When it comes to change, some clients are more difficult to help than others. This post is not about clients that are difficult to help. This post is about the reasons that prevent a client from changing, even when doing so is necessary and would improve their results. Over the course of my time in sales and sales leadership, I have found that there is a small set of reasons that prevent clients from changing.
It can be difficult to recognize the true reason your client refuses to do things differently. Over many years, I have found four reasons that cause clients to maintain the status quo even when they need better results. The way I discovered these four client obstacles is that a number of clients were candid enough to tell me the truth about why they were unable to change.
Four Reasons Clients Refuse to Change
- Client commitments
- Fear of their clients
- Fear of failure
I would love to tell you that the reason clients avoid change is because they are deeply in love with the status quo. But as powerful as the status quo may be, many people in a struggling company have nothing good to say about the way things are, especially when they know that a significant change could improve their results and their experience. While we are not eliminating the status quo as our villain, there are other forces at work, some with a greater ability to prevent change.
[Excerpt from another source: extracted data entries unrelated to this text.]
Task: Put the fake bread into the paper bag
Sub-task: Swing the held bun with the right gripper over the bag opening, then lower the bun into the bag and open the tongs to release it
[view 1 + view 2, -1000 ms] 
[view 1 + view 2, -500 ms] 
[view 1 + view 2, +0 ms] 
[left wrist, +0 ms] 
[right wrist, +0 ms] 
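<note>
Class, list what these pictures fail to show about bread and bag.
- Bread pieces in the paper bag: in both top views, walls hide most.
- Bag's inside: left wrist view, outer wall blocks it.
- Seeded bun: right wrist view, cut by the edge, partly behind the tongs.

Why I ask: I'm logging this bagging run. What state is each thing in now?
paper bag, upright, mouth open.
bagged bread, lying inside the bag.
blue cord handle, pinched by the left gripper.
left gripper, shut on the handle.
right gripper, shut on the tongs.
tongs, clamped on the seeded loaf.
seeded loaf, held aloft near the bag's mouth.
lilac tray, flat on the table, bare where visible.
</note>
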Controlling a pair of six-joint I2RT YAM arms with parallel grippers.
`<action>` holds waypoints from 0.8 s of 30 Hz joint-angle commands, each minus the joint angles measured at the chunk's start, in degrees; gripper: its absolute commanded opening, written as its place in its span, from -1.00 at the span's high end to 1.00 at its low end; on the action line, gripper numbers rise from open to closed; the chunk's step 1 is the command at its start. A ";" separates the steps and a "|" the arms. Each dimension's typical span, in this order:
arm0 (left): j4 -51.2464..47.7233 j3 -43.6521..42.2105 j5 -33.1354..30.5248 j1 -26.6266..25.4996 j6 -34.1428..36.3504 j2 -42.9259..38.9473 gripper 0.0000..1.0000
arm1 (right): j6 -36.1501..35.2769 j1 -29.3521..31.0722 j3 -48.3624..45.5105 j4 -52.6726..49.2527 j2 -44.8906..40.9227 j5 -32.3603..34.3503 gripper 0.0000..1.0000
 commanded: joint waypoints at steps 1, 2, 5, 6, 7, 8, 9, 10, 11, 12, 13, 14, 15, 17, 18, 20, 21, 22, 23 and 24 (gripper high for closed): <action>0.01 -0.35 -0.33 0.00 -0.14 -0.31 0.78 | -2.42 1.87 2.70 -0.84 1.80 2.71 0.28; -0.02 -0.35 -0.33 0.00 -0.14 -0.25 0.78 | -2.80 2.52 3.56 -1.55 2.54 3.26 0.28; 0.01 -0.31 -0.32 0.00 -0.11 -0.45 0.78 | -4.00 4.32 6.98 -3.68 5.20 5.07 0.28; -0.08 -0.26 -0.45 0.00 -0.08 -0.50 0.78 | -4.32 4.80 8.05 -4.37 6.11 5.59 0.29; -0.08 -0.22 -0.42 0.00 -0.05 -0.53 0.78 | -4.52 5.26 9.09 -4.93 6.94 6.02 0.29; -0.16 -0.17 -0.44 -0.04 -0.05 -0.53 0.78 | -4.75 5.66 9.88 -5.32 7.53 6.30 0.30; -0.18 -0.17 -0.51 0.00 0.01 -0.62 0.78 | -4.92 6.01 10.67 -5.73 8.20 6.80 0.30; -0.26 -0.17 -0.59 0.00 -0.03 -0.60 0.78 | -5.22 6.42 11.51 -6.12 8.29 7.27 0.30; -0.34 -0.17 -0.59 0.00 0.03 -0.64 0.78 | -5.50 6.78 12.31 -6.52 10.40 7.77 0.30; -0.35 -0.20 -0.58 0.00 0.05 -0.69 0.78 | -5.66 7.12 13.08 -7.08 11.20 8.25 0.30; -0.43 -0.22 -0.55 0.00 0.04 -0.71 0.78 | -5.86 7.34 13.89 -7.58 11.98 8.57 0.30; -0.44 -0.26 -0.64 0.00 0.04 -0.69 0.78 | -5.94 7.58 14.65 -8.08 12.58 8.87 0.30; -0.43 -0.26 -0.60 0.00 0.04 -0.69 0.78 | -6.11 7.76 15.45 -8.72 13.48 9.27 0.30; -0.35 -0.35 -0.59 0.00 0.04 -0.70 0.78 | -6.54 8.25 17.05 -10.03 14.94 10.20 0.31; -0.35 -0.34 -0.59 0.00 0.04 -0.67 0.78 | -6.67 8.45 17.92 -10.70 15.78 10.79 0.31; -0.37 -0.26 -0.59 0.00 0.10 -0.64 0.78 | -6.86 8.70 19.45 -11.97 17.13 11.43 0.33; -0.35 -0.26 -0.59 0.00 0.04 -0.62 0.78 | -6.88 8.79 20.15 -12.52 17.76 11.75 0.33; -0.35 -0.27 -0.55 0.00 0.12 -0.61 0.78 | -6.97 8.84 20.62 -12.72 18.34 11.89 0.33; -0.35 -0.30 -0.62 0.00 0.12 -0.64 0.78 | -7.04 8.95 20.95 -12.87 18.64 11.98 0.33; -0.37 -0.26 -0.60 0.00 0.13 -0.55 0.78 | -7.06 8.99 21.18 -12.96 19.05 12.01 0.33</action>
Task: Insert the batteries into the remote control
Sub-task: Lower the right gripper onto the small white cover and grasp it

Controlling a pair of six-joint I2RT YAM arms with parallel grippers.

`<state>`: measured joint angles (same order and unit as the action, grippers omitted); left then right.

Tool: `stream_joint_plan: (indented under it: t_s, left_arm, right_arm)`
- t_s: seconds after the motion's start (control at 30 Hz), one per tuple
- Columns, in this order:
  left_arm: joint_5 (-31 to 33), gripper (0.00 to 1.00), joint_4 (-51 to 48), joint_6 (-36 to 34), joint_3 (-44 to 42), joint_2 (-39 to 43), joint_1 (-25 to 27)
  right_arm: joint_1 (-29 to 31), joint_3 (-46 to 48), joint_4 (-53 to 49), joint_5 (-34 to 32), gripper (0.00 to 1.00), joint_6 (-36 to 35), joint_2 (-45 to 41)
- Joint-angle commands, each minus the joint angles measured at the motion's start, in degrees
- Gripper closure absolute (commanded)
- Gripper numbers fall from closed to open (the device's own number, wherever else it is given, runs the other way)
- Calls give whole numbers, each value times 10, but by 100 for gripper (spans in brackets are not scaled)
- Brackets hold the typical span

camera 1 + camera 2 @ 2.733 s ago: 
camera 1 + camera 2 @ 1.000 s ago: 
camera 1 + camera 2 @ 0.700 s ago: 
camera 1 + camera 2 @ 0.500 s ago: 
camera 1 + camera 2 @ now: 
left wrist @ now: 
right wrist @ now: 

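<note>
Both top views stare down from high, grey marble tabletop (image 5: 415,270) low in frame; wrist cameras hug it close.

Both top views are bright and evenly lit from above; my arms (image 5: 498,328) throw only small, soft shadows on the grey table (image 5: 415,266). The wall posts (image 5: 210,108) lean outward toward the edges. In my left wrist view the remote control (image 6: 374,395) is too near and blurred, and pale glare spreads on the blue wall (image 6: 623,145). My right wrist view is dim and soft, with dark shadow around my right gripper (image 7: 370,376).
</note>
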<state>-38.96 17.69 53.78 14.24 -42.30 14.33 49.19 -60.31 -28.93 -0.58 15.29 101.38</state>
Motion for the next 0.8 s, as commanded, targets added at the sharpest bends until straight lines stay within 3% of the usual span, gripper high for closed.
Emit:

As you will discover here, there are external and internal forces that protect the status quo and prevent change. Most of the time, your client will not disclose what prevents them from making the change they know is necessary. Here are details on each of the four reasons:
- Client commitments: Some of your clients or prospective clients have contracts and commitments to their clients. Some of these relationships find your clients in a weaker position, especially when it comes to the pricing they are able to charge. I learned very early in my time in sales that a client with no leverage was often unable to invest in their own business, eventually falling behind competitors who were better at selling and increasing their prices. The more these companies fall behind, the worse their results.
- Fear of clients: There are some clients and prospects that are afraid to change because they worry that making even necessary changes will cause their own clients to decide not to work with them. This fear may not be unfounded, as some of the company's clients are unwilling to change. In these cases, the sales force won the client by customizing their product or service to help them please their client. Because they fear having a conversation with their client about the change the client would need to accept, they refuse to address their poor results.
- Incentives: Depending on your relationship with your client, you may or may not ever be aware that some highly placed people inside the company have incentives that prevent them from accepting change. Imagine you maxed out your commission plan. How happy are you to discover your plan has changed, and maxing it out is going to be much more difficult in the future? I have shown grown adults the cost savings they could enjoy by changing, only to have them tell me that my math was wrong. My math was fine, but no reason could convince them to change if it would harm their incentives. They were looking at their personal math.
- Fear of failure: A person who has tried to change and failed is going to be shy to try again. If this same person works in a company with a punitive culture, you can expect them to try to avoid being penalized a second time. You might recognize that large companies tend to have a more political environment than smaller companies, even though the small company may also have an overly political culture. Others may just fear that any failure is a setback, even if there is no political price. Either way, one pays a personal price for failing, change is difficult.
Over time, some of the clients with the reasons listed here will change.
The contact who has a client that isn't going to accept a higher price will, over time, recognize they need to make a greater investment to improve their results, allowing the company to make the necessary changes and pay a higher price. In my experience, external forces tend to force change through.
The company that fears changing the way they deliver results for their clients will likely be displaced by a competitor who offers a better way. Because they don't have the company's client, they have nothing to lose and everything to gain. It's also possible that the competitor can muster up the courage to have a conversation about the change they need to make. Some of this may be a timing issue for your prospective client.
I have yet to see a company change if its managers are compensated in such a way that a change would reduce their incentives. When you can explain what's in it for the company but not answer the question "What's it in it for me?" you can expect them to err on the side of keeping their compensation.
Of the four reasons clients refuse to change, the last is the one you may have the easiest time addressing. Over time, every company is going to make changes, even if they do so with some trepidation.
The salesperson who persists over time will find that every company will change, or eventually shrink and disappear. It may be quarters or years before the company makes the necessary change, but the ACDC environment is likely to cause them to change sooner than they believe.